Action item: Reproduce exactly, and only, the lines below from the one containing "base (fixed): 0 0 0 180" through the one containing "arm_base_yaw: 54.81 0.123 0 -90".

Study material:
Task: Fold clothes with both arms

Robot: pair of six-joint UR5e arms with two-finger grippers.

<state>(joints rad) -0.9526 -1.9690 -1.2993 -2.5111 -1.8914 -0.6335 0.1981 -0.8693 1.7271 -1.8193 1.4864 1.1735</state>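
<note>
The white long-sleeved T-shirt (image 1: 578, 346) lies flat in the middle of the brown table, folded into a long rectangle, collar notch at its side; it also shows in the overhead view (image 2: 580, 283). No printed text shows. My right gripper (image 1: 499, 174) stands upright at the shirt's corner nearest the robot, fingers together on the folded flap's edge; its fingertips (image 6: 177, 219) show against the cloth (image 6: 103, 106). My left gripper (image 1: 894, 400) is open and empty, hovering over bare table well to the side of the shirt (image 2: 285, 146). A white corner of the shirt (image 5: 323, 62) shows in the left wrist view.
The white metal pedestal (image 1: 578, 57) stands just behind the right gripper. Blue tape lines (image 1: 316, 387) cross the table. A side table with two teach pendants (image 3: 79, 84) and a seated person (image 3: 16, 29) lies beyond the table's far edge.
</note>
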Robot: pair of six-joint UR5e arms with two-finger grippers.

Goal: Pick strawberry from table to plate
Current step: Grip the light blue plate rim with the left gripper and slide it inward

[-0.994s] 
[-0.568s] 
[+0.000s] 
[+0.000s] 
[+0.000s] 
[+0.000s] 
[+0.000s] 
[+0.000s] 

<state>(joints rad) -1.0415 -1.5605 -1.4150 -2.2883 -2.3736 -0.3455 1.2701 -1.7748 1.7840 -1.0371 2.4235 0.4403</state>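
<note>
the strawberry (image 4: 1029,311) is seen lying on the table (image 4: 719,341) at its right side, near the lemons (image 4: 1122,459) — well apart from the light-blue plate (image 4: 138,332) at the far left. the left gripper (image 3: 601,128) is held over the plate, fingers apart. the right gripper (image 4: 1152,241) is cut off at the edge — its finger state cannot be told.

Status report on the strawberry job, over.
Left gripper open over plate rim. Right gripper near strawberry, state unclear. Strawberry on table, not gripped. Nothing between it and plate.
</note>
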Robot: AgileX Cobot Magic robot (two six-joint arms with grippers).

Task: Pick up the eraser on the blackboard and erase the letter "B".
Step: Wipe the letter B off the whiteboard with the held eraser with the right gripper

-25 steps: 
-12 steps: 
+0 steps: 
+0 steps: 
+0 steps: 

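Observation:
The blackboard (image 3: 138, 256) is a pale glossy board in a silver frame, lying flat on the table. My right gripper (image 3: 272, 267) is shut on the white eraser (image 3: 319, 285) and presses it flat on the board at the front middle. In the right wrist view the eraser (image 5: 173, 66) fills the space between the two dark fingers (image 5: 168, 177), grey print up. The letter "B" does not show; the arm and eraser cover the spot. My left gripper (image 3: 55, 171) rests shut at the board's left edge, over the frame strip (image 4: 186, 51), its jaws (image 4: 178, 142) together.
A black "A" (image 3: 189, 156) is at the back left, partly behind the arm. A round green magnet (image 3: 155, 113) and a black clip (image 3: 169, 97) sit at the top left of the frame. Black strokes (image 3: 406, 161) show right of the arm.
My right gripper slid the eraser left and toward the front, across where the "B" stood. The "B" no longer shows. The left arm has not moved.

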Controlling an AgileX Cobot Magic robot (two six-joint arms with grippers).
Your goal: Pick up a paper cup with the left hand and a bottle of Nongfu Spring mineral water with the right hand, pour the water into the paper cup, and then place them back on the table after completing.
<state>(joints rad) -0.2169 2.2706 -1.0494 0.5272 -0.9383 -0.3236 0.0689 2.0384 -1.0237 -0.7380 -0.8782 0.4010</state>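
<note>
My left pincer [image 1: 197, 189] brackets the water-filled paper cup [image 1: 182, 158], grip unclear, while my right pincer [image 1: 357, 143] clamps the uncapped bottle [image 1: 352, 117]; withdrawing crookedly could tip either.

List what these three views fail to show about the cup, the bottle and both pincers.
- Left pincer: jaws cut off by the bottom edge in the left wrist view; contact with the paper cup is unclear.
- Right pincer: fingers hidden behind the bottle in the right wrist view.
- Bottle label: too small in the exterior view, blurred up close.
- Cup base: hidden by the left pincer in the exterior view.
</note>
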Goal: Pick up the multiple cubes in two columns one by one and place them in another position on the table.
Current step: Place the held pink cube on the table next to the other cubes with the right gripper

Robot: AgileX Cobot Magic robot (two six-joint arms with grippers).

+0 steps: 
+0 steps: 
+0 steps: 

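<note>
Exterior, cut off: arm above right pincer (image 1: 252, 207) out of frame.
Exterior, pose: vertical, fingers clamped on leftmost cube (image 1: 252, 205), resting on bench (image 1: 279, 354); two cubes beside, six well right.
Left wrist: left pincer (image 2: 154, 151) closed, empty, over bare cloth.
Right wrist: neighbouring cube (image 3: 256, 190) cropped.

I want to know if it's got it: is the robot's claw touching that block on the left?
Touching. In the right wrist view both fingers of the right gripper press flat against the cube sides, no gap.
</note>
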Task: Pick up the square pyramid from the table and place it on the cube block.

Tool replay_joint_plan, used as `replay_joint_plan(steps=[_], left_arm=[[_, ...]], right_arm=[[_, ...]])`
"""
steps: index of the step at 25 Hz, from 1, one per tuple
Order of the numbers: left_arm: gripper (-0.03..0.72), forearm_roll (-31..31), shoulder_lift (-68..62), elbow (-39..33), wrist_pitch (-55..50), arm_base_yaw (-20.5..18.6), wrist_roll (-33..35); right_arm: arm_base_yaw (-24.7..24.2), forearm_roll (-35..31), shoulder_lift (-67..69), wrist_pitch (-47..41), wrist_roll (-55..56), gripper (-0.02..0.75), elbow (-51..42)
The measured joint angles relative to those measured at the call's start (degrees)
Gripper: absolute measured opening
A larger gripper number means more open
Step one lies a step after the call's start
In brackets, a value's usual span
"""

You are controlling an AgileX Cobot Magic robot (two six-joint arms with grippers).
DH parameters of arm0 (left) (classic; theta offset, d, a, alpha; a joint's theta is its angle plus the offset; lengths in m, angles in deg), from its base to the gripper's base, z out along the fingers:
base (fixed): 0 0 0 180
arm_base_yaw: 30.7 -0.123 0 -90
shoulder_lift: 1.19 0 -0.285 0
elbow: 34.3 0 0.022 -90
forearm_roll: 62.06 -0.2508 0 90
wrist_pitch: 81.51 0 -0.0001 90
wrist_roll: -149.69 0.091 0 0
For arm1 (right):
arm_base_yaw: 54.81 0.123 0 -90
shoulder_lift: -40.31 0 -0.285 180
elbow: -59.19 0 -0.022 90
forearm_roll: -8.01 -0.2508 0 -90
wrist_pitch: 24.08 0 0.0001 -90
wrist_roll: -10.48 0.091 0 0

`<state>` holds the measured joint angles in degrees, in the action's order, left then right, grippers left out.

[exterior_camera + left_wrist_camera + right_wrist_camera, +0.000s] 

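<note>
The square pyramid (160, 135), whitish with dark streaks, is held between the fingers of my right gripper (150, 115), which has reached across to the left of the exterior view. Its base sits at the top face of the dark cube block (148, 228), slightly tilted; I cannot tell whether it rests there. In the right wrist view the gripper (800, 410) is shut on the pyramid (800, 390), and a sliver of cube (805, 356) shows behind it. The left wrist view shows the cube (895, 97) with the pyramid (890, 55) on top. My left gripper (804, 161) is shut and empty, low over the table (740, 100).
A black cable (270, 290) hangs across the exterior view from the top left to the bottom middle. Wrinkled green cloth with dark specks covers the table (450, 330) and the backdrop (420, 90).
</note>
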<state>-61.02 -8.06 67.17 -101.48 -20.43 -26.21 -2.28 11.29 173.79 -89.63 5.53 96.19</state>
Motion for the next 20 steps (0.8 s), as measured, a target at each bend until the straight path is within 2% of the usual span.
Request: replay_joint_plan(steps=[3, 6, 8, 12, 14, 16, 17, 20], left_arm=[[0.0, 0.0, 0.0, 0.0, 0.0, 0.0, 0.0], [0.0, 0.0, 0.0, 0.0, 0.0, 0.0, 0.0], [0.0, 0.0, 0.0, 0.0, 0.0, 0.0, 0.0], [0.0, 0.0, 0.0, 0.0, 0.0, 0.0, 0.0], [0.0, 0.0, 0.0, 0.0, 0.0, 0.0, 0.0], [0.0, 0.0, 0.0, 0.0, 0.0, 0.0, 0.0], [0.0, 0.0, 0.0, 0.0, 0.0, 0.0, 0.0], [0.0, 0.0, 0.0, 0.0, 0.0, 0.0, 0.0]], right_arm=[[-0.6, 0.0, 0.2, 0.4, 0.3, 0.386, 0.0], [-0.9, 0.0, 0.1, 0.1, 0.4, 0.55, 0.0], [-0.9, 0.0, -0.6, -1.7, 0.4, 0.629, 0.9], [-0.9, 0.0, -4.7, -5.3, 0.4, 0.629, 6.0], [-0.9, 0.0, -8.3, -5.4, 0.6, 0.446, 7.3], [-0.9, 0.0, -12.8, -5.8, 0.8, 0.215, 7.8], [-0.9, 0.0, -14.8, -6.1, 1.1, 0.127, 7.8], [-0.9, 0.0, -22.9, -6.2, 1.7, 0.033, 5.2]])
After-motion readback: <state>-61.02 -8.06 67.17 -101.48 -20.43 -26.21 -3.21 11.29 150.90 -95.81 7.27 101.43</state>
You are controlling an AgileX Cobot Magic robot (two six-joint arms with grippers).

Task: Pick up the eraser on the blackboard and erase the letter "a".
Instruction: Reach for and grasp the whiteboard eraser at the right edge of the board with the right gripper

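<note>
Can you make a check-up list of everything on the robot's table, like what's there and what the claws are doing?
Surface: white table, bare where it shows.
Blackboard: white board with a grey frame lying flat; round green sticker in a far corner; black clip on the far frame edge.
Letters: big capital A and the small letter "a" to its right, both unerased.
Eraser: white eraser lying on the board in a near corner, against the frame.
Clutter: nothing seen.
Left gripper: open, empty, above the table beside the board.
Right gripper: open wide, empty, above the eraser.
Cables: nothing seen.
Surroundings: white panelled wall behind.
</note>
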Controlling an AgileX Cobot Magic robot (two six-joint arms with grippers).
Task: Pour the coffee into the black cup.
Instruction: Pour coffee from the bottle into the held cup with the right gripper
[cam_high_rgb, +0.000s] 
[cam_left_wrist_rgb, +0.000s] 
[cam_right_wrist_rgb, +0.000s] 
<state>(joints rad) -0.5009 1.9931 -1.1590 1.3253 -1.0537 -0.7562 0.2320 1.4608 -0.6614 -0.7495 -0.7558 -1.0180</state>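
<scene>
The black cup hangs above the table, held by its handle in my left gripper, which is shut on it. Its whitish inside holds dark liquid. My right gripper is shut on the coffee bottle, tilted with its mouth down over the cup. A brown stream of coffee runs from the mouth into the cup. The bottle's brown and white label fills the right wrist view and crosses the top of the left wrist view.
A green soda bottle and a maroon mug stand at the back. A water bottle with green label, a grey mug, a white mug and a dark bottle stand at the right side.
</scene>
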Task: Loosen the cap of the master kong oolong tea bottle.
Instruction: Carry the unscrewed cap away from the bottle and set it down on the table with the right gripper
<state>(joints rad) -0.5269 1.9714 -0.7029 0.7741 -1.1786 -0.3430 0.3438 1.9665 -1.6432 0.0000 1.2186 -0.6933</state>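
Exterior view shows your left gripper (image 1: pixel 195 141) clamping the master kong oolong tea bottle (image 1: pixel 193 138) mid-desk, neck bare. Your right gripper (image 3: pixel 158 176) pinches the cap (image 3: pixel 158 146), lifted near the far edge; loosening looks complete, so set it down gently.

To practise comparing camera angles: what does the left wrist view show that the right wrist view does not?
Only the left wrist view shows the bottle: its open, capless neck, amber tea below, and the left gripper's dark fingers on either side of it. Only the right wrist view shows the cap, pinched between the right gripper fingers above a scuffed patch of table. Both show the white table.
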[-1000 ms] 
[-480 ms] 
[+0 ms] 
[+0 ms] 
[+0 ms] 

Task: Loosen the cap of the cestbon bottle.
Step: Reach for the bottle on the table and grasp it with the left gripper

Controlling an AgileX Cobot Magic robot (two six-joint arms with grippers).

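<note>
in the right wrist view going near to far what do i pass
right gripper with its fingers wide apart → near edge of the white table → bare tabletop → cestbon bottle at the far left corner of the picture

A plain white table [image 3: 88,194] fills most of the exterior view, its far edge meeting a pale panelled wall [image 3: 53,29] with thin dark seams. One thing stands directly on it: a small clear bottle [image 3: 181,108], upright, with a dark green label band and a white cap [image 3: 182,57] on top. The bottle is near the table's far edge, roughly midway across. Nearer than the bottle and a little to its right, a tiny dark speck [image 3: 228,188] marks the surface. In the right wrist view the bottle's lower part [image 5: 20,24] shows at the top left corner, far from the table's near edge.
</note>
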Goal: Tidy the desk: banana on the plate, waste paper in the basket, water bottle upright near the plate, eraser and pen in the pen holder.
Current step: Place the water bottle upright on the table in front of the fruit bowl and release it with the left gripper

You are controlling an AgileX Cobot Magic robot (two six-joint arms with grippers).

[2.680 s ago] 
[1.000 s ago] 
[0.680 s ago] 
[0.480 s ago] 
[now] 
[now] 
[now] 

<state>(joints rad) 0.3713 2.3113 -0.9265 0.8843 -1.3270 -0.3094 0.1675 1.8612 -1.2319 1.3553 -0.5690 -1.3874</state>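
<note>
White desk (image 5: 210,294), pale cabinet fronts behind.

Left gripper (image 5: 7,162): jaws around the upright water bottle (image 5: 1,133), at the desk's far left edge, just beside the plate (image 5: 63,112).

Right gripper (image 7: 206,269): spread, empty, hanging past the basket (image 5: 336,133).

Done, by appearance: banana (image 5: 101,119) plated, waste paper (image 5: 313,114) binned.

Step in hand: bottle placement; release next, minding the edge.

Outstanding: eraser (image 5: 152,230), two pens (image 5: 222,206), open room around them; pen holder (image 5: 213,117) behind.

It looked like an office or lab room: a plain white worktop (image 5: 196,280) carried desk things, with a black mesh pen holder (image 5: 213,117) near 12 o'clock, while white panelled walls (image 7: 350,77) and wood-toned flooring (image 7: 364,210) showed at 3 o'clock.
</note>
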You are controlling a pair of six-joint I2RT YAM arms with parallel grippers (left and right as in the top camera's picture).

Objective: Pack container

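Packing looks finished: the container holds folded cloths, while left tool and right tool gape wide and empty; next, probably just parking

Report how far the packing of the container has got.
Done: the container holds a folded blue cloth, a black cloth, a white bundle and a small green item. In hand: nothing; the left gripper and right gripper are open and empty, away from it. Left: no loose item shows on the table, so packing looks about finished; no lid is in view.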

Answer box:
base (fixed): 0 0 0 180
arm_base_yaw: 30.7 -0.123 0 -90
shoulder_lift: 1.19 0 -0.285 0
elbow: 34.3 0 0.022 -90
forearm_roll: 62.06 -0.2508 0 90
wrist_pitch: 81.51 0 -0.0001 90
wrist_roll: -149.69 0.091 0 0
For arm1 (right):
arm_base_yaw: 54.81 0.123 0 -90

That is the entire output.